The first accused was an entrepreneur in the diamond mining industry operating under Core Mining and Mineral Resources (Pvt) Ltd, a South African registered company. The second accused was the Chief Executive Officer of Zimbabwe Mining Development Corporation (ZMDC). Both accused were charged with fraudulently causing the Government of Zimbabwe actual prejudice of USD $2 billion. The State alleged that the accused, acting in common purpose, made fraudulent misrepresentations to the government, the Ministry of Mines and Mining Development, and ZMDC to induce ZMDC to enter into a joint venture agreement with Core Mining for diamond mining in Marange district. The State alleged that the accused misrepresented that Core Mining was a special purpose vehicle for Benny Steinmeitz Group Resources (BSGR) with capacity to finance the joint venture worth USD $2 billion, when in fact Core Mining was allegedly a shelf company with no such capacity. ZMDC had acquired special grants to prospect and mine diamonds in Marange covering over 66,648 hectares but lacked adequate financial resources. BSGR initially expressed willingness to support Core Mining but set conditions that needed to be fulfilled. A memorandum of agreement was signed on 24 July 2009 between Marange Resources (Pvt) Ltd and Core Mining, with ZMDC standing as guarantor for Marange Resources and Subithry Naidoo and Licht Yehuda standing as guarantors for Core Mining, without any reference to BSGR.

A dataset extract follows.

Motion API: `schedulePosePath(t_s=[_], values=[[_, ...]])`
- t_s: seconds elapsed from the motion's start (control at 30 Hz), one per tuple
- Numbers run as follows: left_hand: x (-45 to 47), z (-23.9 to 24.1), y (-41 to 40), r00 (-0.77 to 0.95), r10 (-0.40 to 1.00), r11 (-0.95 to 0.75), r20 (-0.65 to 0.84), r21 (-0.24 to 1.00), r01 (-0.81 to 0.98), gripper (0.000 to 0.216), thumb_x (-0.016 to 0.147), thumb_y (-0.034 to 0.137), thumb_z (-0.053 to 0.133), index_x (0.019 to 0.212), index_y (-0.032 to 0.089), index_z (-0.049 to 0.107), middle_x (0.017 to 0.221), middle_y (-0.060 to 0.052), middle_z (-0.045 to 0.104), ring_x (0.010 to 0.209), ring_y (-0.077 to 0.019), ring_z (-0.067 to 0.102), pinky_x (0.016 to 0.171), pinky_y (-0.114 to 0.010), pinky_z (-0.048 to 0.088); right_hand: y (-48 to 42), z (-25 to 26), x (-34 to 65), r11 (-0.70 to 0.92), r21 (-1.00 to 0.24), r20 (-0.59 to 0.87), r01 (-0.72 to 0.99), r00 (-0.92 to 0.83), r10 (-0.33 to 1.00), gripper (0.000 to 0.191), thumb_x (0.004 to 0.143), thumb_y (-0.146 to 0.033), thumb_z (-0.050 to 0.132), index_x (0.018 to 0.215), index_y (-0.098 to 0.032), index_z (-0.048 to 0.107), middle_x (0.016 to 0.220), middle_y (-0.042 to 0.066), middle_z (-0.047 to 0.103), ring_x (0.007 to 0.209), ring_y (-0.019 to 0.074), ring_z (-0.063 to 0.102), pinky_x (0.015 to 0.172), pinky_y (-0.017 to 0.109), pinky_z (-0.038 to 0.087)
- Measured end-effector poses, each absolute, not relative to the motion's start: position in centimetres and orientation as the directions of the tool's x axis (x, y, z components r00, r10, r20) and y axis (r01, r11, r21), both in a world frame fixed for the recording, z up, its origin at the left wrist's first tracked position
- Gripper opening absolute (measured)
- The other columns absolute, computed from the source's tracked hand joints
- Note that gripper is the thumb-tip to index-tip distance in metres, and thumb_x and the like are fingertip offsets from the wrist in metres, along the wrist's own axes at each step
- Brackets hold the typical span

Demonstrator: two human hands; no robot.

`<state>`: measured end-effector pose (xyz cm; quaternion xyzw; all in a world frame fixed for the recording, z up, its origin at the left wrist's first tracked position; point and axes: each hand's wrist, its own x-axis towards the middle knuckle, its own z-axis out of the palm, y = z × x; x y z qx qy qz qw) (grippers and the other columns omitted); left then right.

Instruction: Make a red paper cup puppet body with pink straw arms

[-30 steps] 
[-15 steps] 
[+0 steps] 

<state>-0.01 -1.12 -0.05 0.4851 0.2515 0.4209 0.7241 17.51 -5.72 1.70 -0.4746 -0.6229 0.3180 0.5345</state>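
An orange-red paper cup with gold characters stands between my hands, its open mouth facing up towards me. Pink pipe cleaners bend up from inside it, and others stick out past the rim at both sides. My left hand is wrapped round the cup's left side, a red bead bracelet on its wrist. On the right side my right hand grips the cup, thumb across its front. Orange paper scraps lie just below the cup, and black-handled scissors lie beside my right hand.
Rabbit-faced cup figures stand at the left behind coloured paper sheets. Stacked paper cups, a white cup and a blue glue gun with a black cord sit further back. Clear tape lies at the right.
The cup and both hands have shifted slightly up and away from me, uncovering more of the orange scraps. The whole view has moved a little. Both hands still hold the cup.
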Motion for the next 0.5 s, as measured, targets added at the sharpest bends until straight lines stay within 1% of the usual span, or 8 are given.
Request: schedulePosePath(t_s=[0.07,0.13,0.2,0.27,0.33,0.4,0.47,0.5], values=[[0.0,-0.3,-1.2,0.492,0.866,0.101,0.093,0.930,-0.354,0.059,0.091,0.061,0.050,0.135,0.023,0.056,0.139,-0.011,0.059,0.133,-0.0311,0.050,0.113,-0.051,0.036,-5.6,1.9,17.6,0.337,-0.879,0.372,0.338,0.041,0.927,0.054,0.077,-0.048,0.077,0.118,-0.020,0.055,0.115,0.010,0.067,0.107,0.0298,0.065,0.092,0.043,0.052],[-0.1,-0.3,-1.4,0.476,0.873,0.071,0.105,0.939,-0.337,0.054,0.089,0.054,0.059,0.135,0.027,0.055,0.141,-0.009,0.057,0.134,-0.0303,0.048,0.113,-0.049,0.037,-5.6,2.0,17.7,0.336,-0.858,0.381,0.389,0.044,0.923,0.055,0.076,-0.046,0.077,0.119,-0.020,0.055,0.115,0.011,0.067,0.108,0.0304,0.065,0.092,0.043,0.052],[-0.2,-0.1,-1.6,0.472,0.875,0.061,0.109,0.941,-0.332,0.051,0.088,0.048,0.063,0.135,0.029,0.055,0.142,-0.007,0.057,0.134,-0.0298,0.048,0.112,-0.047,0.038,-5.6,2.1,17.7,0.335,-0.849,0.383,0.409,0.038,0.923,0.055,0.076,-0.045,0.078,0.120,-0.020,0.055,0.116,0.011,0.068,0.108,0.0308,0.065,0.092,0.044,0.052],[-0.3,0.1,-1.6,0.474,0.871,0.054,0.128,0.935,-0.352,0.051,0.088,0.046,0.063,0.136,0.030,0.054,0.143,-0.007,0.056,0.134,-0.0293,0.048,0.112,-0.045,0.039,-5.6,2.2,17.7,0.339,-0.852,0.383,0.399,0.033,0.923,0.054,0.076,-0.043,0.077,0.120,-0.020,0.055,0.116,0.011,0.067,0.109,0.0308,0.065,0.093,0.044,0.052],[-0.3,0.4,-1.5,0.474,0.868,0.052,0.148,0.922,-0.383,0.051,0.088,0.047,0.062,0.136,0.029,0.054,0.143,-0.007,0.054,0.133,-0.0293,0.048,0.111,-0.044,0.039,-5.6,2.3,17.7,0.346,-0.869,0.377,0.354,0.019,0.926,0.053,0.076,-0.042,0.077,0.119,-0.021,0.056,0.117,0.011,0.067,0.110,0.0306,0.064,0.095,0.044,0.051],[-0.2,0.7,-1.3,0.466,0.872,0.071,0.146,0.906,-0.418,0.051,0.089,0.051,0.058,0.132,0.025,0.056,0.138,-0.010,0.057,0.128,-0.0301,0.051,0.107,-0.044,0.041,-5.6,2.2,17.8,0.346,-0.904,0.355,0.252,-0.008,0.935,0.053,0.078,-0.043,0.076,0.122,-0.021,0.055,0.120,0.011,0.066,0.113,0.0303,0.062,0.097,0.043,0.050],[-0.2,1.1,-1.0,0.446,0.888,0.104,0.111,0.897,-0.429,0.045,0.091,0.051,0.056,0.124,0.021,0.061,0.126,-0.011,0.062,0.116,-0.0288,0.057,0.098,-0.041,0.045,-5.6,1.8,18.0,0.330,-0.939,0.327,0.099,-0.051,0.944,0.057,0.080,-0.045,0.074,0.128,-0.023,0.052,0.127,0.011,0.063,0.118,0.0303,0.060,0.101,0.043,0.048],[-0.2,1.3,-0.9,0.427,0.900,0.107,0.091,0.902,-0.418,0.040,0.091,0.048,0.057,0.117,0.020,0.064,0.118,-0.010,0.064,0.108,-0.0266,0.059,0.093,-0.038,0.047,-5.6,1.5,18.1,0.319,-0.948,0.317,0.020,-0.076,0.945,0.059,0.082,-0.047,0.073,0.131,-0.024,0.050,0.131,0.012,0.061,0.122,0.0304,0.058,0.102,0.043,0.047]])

Both accused were acquitted and discharged at the close of the State case in terms of section 198(3) of the Criminal Procedure and Evidence Act.
The binding legal principles established are: (1) The corporate veil doctrine provides no shield against criminal liability for company directors who commit crimes while conducting company business - sections 318 of the Companies Act and 385(7) of the Criminal Procedure and Evidence Act permit prosecution of directors in their personal capacity; (2) Under section 136 of the Criminal Law (Codification) and Reform Act, fraud charges against juristic persons need not particularise the natural persons to whom misrepresentations were made; (3) In criminal fraud cases involving contractual relationships, fundamental contract law principles apply - a conditional acceptance operates as a rejection and counter-offer, and there can be no contract without consensus ad idem; (4) Under the parol evidence rule, where a contract is incorporated into a single complete written document, parties cannot add to or modify that agreement through extrinsic evidence; (5) Misrepresentation is an essential element of fraud that must be proven by the State - failure to establish misrepresentation results in failure to prove fraud; (6) For discharge under section 198(3) of the Criminal Procedure and Evidence Act, the court must be satisfied that there is no evidence that the accused committed the offence charged.
The court made several non-binding observations: (1) It noted that the application for further particulars was ill-conceived since the summary of the State case already contained the required information; (2) The court commented that most of the viva voce evidence was tainted by self-interest as it came from accomplice witnesses or persons with special interest in the outcome, and the court elected to rely primarily on documentary evidence; (3) The court observed that character evidence was intrusive and unhelpful in determining the case; (4) The court provided detailed procedural guidance on conducting an inspection in loco in a foreign jurisdiction through mutual legal assistance, noting this was a novel and unprecedented exercise; (5) The court described the South African magistrate's role as merely facilitative, with the substantive proceedings being those of a Zimbabwean court conducted on South African soil; (6) The court commented that it was "inconceivable" and "boggles the mind" that government, ZMDC and their lawyers could have genuinely believed BSGR was the guarantor given the clear terms of the written contract; (7) The court noted that issues of due diligence, security of tenure, contractual validity, freedom from corruption, adherence to international norms and the rule of law are critical considerations for any sane investor.
This case is significant in Zimbabwean criminal law for several reasons: (1) It clarifies that the corporate veil doctrine does not shield company directors from personal criminal liability for offences committed in the course of company business; (2) It establishes that fraud charges need not particularise natural persons to whom misrepresentations were made where a juristic person is named; (3) It applies fundamental contract law principles (particularly regarding conditional acceptance constituting rejection and counter-offer, and the parol evidence rule) to determine whether fraud occurred in the context of commercial transactions; (4) It demonstrates the court's willingness to utilize mutual legal assistance mechanisms for inspection in loco in foreign jurisdictions; (5) It emphasizes that misrepresentation is a vital component of fraud that must be proven beyond reasonable doubt; (6) It illustrates the application of section 198(3) of the Criminal Procedure and Evidence Act requiring discharge where no prima facie case is established at the close of the State case. The judgment also highlights the importance of documentary evidence over potentially biased viva voce testimony from accomplice witnesses or persons with special interest in the outcome.